8) La telenovela es un conductor ideológico impositivo de valores de la clase dominante en México.

Para no polemizar, porque sin duda ustedes saben más que yo de sociología, sólo quiero citar un fragmento de la proposición número 105, en mi traducción, de La Societé du spectacle de Guy Debord: “En este momento, la ideología no es un arma, sino un fin. […] La ideología que vemos materializarse no ha transformado económicamente el mundo, como el capitalismo que ha llegado a un estado pretendido de abundancia; sólo ha transformado policialmente la percepción.” La telenovela puede leerse como una constatación de las carencias que precisamente quiere negar: retrata una sociedad injusta, frustrada, racista en tanto que clasista y sin legitimidad política.

 

9) La telenovela es formularia, irreflexiva y propagandística.

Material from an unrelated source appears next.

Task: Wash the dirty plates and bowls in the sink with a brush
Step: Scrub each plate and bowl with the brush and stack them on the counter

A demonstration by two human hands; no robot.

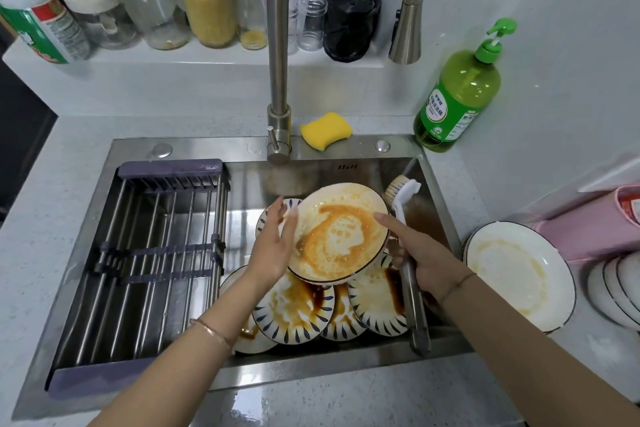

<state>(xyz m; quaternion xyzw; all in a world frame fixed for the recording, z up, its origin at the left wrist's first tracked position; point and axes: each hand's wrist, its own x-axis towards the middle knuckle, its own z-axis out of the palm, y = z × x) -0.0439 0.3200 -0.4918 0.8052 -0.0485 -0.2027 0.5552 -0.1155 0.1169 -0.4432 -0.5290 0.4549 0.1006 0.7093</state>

Atención: no sólo la telenovela se merece esos adjetivos.

Las telenovelas también pueden escribirse, o pueden basarse en argumentos ya escritos. También son cine, ópera, teatro y radionovelas. También son Corín Tellado y Hallmarck; también las hay en otras partes del mundo, y quizás también el género nos venga desde el siglo XIX. Quizás también algunas de nuestras visiones, digamos que por contagio, tengan algo de telenovelesco.